Department of Medical Statistics, London School of Hygiene and Tropical Medicine, Keppel Street, London, United Kingdom.
Laboratory of Experimental Cardiology, University Medical Center Utrecht, Utrecht University, Utrecht, Netherlands.
BMC Bioinformatics. 2023 May 22;24(1):210. doi: 10.1186/s12859-023-05219-x.
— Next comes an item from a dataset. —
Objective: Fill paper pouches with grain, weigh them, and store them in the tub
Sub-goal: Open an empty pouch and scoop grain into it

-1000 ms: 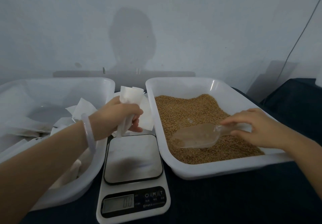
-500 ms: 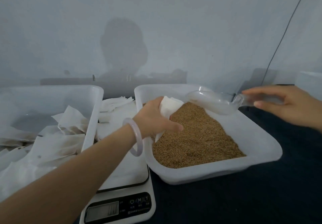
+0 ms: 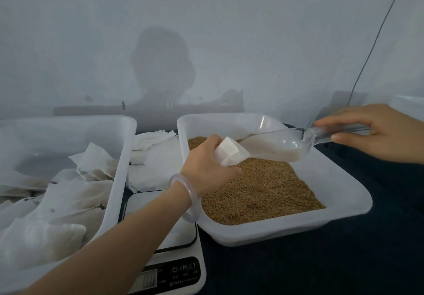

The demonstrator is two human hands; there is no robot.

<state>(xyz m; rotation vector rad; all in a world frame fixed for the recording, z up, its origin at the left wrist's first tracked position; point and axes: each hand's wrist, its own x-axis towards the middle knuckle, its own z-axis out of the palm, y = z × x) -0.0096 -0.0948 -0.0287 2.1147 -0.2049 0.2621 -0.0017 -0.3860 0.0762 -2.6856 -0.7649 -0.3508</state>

The microbiome plays a key role in the health of the human body. Interest often lies in finding features of the microbiome, alongside other covariates, which are associated with a phenotype of interest. One important property of microbiome data, which is often overlooked, is its compositionality as it can only provide information about the relative abundance of its constituting components. Typically, these proportions vary by several orders of magnitude in datasets of high dimensions. To address these challenges we develop a Bayesian hierarchical linear log-contrast model which is estimated by mean field Monte-Carlo co-ordinate ascent variational inference (CAVI-MC) and easily scales to high dimensional data. We use novel priors which account for the large differences in scale and constrained parameter space associated with the compositional covariates. A reversible jump Monte Carlo Markov chain guided by the data through univariate approximations of the variational posterior probability of inclusion, with proposal parameters informed by approximating variational densities via auxiliary parameters, is used to estimate intractable marginal expectations. We demonstrate that our proposed Bayesian method performs favourably against existing frequentist state of the art compositional data analysis methods. We then apply the CAVI-MC to the analysis of real data exploring the relationship of the gut microbiome to body mass index.
微生物组在人体健康中起着关键作用。人们通常感兴趣的是找到微生物组的特征,以及其他协变量,这些特征与感兴趣的表型相关。微生物组数据的一个重要特性(通常被忽视)是其组合性,因为它只能提供其组成成分相对丰度的信息。在高维数据集通常比例变化幅度很大,可能相差几个数量级。为了解决这些挑战,我们开发了一种贝叶斯层次线性对数对比模型,该模型通过平均场蒙特卡罗坐标上升变分推理(CAVI-MC)进行估计,并且很容易扩展到高维数据。我们使用了新的先验,这些先验考虑了与组合协变量相关的大尺度差异和约束参数空间。通过对变分后验概率的单变量近似,通过辅助参数来近似变分密度,使用可逆转跳马尔可夫链引导数据,来估计难以处理的边缘期望。我们证明了我们提出的贝叶斯方法在处理实际数据时表现良好,探索了肠道微生物组与体重指数的关系。